Vaux's swifts at twilight.

Vaux’s swifts at twilight. (Photo: K. Kendall/flickr)

It’s not just the swifts that come to Portland that enjoy chimneys. The birds’ updated roosting spot at Chapman Elementary school has now become a local attraction. While bird watchers like to go into the wilderness to observe new and fascinating birds, any old joe can revel in the beauty of the swifts as they enter urban chimneys. Because of the sheer quantity of birds that go to Chapman, and how unique a swarming flock of swifts diving into a chimney looks, it’s now a Portland tradition to travel to the elementary school and watch the event unfold. 

It began as an organic gathering of onlookers noticing swarms of black dots swirling around the chimney. But as it became known that the swifts had an annual congregation at Chapman, the event became more popular. On a nice September night there can be as many as 200 to 3,000 people sitting on the grass looking toward the chimney. “It’s fun to watch,” said Jeremy Lawrence, a Portland resident since 2008. He’s gone to watch the birds twice, once with friends and once on a date. 

In 2009 the Audubon Society decided to make it an official community event. The organization now has help from a nearby city park to facilitate parking (after neighbors began complaining about car congestion), and even enlisted the help of citizen volunteers to help educate passersby and count the number of swifts that enter each night.

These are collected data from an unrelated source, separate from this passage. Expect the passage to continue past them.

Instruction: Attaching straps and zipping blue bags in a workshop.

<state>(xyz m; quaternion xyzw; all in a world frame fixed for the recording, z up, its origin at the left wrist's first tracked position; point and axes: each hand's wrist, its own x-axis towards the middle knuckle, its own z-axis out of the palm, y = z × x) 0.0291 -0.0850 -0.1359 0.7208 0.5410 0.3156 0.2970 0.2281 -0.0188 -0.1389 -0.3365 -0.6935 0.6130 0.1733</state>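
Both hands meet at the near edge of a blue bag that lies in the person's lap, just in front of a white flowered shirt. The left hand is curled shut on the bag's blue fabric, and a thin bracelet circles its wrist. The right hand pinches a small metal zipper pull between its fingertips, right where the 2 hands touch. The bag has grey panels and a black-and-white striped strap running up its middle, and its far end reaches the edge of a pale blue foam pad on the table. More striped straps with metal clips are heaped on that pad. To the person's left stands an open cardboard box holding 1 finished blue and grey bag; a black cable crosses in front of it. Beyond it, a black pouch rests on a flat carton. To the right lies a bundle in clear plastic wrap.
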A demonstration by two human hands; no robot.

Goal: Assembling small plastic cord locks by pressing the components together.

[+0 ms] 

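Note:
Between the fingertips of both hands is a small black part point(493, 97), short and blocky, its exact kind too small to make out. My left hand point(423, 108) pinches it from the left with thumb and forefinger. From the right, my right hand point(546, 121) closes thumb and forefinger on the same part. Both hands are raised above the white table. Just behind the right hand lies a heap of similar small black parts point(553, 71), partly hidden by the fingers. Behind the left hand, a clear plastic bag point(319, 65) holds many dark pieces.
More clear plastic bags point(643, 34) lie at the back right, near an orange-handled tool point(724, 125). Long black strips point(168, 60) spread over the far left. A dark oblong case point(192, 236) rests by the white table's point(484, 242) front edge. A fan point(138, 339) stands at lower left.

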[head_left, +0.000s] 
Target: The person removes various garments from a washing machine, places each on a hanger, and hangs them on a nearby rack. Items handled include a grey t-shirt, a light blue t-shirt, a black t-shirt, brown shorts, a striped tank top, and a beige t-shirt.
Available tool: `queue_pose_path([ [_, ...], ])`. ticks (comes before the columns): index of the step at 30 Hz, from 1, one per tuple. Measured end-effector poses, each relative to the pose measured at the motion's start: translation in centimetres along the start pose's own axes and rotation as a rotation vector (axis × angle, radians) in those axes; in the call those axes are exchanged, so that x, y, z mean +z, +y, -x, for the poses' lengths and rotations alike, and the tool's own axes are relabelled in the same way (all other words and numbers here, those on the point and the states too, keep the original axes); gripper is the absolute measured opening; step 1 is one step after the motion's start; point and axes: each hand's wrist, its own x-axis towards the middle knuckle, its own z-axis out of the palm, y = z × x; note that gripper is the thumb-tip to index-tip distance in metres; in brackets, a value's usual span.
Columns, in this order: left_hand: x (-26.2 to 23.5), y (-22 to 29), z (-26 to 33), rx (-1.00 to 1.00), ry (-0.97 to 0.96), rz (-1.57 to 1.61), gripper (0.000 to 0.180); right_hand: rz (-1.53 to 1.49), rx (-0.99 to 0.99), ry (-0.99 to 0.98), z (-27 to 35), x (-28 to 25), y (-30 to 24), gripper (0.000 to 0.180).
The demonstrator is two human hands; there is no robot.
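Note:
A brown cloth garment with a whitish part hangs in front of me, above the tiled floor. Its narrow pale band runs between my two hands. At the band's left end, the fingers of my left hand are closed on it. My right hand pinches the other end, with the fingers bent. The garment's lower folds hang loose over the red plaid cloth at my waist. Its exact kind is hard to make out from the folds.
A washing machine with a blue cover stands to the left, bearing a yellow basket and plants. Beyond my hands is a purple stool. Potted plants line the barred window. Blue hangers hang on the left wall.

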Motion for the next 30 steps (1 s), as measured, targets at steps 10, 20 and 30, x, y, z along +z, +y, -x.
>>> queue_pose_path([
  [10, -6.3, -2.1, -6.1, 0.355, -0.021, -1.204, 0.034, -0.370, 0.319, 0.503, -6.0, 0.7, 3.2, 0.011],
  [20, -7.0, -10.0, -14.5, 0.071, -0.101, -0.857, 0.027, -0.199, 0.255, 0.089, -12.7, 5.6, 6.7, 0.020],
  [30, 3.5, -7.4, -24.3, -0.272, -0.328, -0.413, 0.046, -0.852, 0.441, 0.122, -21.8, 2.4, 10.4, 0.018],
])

There’s also a website, dubbed Swift Watch, that explains the event to laypeople.

The flock swirling into the school chimney to roost for the night.

The flock swirling into the school chimney to roost for the night. (Photo: Kat+Sam/WikiCommons CC BY 2.0)

The actual event of watching the birds is similar to tailgating. A large group of people arrange themselves on the soccer field–many bring food, and some surreptitiously drink alcohol. The area is lined with teenage dates, twenty-something friends, and parents bringing their offspring to witness an urban spectacle. One time, Lawrence recounted, a hawk perched onto the chimney in search of prey. It attacked one unlucky bird as the crowd of onlookers booed and cheered.

For weeks each fall, people flock to the field and its surrounding grassy hills to sit and watch the cigar-shaped birds torpedo themselves into one single chimney. Once the swarms of swifts have all decamped south to other hollows, Chapman returns to its normal life as an elementary school. The birds, meanwhile, continue on to their tropical destination.